◆ **TO DO**:
Report only the number of lines in the following entries where the word "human" occurs.

◆ **PROVIDED DATA**:
________________
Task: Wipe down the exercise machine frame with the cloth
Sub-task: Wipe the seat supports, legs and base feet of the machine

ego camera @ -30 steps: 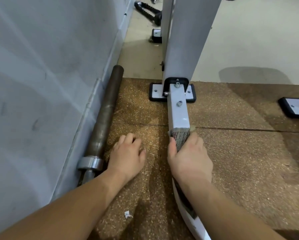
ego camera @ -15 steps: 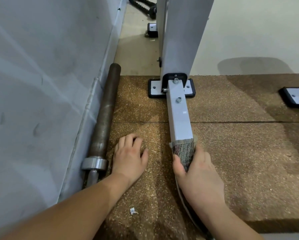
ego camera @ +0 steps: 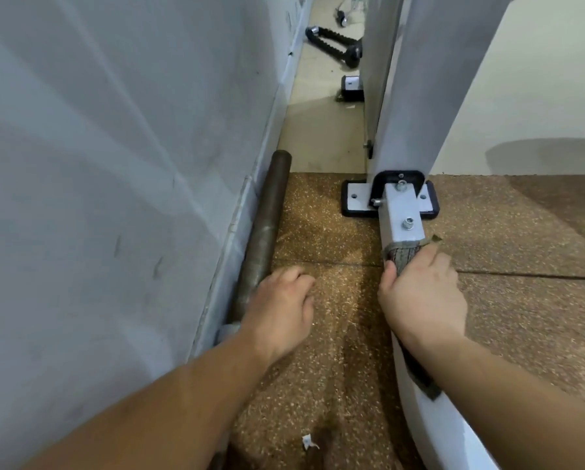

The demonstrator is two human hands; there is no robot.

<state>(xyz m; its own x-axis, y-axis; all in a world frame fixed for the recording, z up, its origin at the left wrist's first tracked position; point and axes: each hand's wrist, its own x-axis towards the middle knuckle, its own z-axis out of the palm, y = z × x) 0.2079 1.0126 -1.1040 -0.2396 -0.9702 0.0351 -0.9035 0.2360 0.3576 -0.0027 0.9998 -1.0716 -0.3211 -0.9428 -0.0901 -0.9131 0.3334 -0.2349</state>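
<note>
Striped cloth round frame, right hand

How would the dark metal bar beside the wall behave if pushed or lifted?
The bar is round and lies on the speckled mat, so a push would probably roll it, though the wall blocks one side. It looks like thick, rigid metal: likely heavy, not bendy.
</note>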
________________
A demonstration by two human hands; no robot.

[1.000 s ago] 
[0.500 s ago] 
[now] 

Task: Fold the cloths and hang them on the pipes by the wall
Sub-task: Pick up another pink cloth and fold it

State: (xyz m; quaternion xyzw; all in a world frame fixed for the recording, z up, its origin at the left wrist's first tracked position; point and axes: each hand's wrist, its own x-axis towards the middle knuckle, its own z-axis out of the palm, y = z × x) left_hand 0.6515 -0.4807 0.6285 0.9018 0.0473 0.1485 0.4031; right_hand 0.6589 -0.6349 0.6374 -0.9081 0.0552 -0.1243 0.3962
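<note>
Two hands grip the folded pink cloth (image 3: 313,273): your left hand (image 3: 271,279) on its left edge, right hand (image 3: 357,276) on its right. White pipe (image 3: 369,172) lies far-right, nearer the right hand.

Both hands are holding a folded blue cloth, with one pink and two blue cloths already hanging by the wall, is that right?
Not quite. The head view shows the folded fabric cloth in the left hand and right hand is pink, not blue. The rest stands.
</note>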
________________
◆ **FINAL ANSWER**:
2